The Food and Drug Administration on Wednesday asked companies to stop selling all forms of the heartburn drug Zantac, after concluding that a potential cancer-causing contaminant can build up in the drug when stored for long periods.

The agency also recommended that consumers who use over-the-counter forms of the drug, also known as ranitidine, stop taking it and that they should dispose of any tablets or liquid that they have. People who take prescription forms of the drug should speak with their doctor about other options before stopping treatment.

Most manufacturers withdrew their products from the market several months ago, after an outside pharmacy raised the alarm about the drug last year. Large pharmacy chains, including Walgreens, Rite Aid and CVS, had also removed all of the products from their shelves.

The F.D.A. said last September that the contaminant was a type of nitrosamine called N-nitrosodimethylamine, or NDMA, which is believed to be carcinogenic in humans and is found in a variety of products, including cured meats.
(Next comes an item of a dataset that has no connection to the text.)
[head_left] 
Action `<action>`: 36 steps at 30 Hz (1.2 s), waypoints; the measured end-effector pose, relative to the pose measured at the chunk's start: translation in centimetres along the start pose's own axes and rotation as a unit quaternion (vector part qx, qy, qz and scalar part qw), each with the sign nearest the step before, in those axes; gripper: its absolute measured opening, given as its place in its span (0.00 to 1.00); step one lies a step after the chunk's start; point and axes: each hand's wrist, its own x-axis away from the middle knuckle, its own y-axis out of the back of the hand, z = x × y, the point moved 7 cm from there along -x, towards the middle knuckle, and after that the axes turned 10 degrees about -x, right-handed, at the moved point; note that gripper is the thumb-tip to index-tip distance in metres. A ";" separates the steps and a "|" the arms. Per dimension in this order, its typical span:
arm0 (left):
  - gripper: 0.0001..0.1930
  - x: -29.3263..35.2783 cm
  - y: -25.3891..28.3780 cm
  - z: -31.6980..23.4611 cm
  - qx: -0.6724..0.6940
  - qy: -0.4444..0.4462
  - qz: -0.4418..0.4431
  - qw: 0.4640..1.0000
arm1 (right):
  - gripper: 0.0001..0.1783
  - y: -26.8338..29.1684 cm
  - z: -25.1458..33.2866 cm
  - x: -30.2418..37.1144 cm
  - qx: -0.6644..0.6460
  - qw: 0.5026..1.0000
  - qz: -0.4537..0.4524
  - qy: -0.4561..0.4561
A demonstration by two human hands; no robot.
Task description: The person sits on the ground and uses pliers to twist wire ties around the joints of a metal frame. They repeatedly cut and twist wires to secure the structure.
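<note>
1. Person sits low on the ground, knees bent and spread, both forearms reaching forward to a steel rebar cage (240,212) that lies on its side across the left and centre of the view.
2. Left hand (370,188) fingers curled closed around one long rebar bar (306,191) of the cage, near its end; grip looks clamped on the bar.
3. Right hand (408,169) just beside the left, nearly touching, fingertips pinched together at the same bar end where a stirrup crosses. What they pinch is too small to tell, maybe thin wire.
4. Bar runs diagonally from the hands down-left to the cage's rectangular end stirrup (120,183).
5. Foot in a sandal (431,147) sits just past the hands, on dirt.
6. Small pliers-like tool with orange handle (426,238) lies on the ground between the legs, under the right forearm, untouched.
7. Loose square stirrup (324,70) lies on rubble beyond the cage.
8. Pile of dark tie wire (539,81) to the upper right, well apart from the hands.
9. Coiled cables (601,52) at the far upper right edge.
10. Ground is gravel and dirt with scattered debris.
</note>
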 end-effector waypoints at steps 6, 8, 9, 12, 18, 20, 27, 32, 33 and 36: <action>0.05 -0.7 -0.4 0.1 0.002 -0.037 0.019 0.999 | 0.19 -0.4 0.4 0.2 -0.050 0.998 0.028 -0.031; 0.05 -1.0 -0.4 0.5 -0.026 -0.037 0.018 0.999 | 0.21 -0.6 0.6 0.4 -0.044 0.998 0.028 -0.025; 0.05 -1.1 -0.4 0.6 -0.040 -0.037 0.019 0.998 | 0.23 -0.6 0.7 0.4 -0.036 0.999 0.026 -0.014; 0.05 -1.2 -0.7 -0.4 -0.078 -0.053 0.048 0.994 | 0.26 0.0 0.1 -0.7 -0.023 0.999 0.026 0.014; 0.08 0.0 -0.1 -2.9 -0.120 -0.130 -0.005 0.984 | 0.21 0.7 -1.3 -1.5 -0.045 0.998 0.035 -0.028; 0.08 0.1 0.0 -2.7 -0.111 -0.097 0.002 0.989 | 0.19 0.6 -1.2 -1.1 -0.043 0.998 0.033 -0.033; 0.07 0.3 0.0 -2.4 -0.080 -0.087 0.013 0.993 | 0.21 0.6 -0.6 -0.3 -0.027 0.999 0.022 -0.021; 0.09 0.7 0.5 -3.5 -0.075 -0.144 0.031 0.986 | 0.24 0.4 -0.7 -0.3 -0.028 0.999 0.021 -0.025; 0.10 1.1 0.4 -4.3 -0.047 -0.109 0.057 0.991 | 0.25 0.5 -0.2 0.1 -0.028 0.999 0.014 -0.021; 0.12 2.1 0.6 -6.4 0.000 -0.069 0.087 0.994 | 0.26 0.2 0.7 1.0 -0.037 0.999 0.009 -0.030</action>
Its investigation was prompted by the findings of an online pharmacy, Valisure, which had petitioned the F.D.A. to request a recall of all products containing ranitidine because it said its own tests had revealed high levels of NDMA, above the F.D.A.’s acceptable daily limit.

At the time, Valisure speculated that the source of the contaminant was the result of the “inherent instability” of the ranitidine molecule, which can degrade under certain conditions, such as high temperatures, to create NDMA.

But the F.D.A. initially pushed back against the pharmacy’s testing methods, saying the results were invalid because the pharmacy heated the product, which created the higher levels of NDMA.

On Wednesday, however, the agency appeared to confirm Valisure’s findings, saying that “the impurity in some ranitidine products increases over time and when stored at higher than room temperatures and may result in consumer exposure to unacceptable levels of this impurity.”

The F.D.A. said people could consider other heartburn products that did not contain NDMA, according to its testing. They include brand and generic forms of Pepcid, Tagamet, Nexium, Prevacid and Prilosec.